In custom ICs such as an ASIC (Application Specific Integrated Circuit) or the like, improvement in an operating speed is realized by transistor finer geometries. A gate delay time t is formulated as shown in the following expression (1), using a capacitance C, a voltage V, and a current I. That is, the gate delay time is proportional to a value obtained by dividing electric charge accumulated in the capacitance (=the capacitance C×the voltage V) by the current I.t∝C·V/I  (1)
When finer device geometries are achieved (e.g. when a channel length or a gate oxidization film thickness is reduced), each parameter of the capacitance, voltage, or current is reduced to 1/K according to a scaling rule (a proportional reduction rule). Thus, likewise, the gate delay time t can also be reduced to 1/K.
On the other hand, SRAMs (static random access memories) cannot reduce the delay time to 1/K just by achieving the finer device geometries. The following is a description about this.
A bit line delay time tb1, which constitutes a lot in the delay time of the SRAM can be formulated as in the following expression (2) using a bit line capacitance Cb1, a potential difference between a bit line pair ΔVb1, and a cell current Icell.tb1=Cb1·ΔVb1/Icell  (2)

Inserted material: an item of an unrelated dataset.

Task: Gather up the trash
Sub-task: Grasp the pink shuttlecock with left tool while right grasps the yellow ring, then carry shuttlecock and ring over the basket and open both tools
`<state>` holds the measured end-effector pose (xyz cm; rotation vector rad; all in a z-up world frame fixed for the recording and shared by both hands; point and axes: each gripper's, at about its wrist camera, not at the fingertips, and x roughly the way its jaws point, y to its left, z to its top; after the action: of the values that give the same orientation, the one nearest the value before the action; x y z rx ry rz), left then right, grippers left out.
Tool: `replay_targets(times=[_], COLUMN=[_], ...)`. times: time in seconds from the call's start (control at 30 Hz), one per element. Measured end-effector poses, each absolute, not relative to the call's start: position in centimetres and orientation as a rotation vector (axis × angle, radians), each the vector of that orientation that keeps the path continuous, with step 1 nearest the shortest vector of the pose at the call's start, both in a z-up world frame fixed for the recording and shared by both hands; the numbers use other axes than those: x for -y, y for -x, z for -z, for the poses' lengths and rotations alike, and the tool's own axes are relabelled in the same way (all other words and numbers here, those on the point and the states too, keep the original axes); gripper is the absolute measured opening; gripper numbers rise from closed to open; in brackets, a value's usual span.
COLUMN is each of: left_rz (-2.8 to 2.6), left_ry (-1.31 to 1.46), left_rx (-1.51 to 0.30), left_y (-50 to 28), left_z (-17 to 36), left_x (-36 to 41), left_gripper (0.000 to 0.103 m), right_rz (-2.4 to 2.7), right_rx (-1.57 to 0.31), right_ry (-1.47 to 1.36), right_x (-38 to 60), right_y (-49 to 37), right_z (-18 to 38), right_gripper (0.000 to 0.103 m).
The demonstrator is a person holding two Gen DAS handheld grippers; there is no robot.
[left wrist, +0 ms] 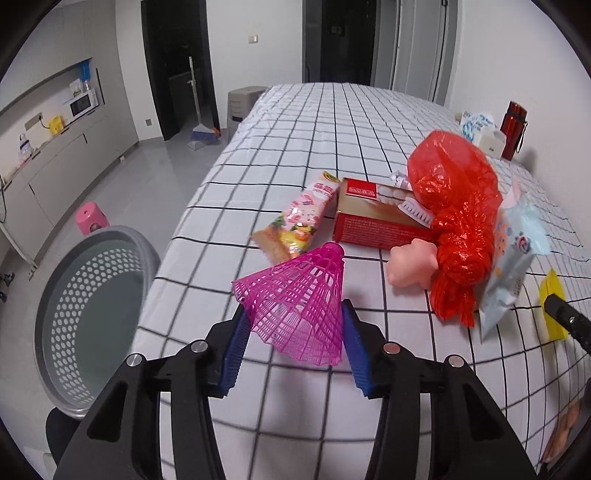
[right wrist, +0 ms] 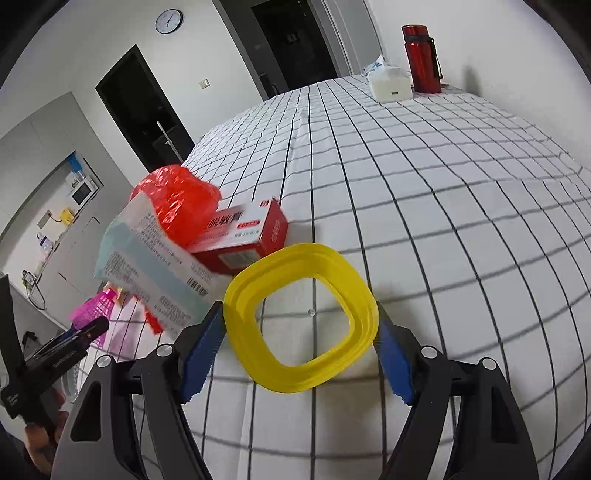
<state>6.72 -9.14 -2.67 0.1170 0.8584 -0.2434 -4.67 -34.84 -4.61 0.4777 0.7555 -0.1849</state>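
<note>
I'm working over a table under a white checked cloth [left wrist: 314, 122], with grey floor and dark doorways behind it. Far left of the cloth, down on the floor, the grey perforated basket [left wrist: 92, 317] is standing with nothing showing inside it; only my left view is catching it, along with a pink stool [left wrist: 90, 218] and a broom [left wrist: 201, 129]. My left gripper [left wrist: 295, 325] is pinching the pink mesh shuttlecock [left wrist: 299, 306] by its skirt, blue pads pressing both sides, just off the cloth's near edge. Right of it on the cloth: a snack wrapper [left wrist: 299, 218], a red box [left wrist: 373, 218], a red plastic bag [left wrist: 454, 206], a pale blue packet [left wrist: 513, 258]. My right view alone is showing the wall clock [right wrist: 168, 21]. My right gripper [right wrist: 301, 332] is clamping a yellow ring-shaped frame [right wrist: 301, 321], pads touching its two sides. At the cloth's far right are a tissue pack [right wrist: 389, 81] and a red flask [right wrist: 421, 59].
</note>
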Motion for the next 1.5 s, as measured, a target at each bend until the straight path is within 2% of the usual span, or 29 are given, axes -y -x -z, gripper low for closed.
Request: replay_targets(times=[0.33, 0.6, 0.97, 1.5], left_rz=[0.216, 0.119, -0.005, -0.052], left_ry=[-0.058, -0.023, 0.030, 0.077], left_rx=[-0.814, -0.787, -0.779, -0.861], left_y=[-4.3, -3.1, -5.0, -9.4], left_z=[1.3, 0.8, 1.3, 5.5], left_x=[3.7, -3.9, -12.7, -17.9], left_gripper=[0.047, 0.047, 0.047, 0.048], right_rz=[0.125, -0.057, -0.307, -0.416], right_rx=[-0.731, -0.701, -0.800, -0.942], right_ry=[-0.387, -0.303, -0.207, -0.095], right_x=[28.6, 20.5, 8.2, -2.6], right_y=[7.1, 4.7, -4.2, -12.0], right_z=[1.5, -0.9, 0.4, 4.4], right_gripper=[0.074, 0.074, 0.074, 0.074])
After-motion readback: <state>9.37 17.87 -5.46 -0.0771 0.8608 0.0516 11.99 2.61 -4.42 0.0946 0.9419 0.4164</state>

With achievement of the finer geometries, the capacitance Cb1 and the cell current Icell can be reduced to 1/K according to the scaling rule (proportional reduction rule). On contrast therewith, the potential difference between a bit line pair ΔVb1 is a parameter determined by an offset voltage of a sense amplifier, and cannot be reduced with achievement of the finer geometries. Accordingly, the bit line delay time tb1 cannot be reduced to 1/K with achievement of the finer geometries.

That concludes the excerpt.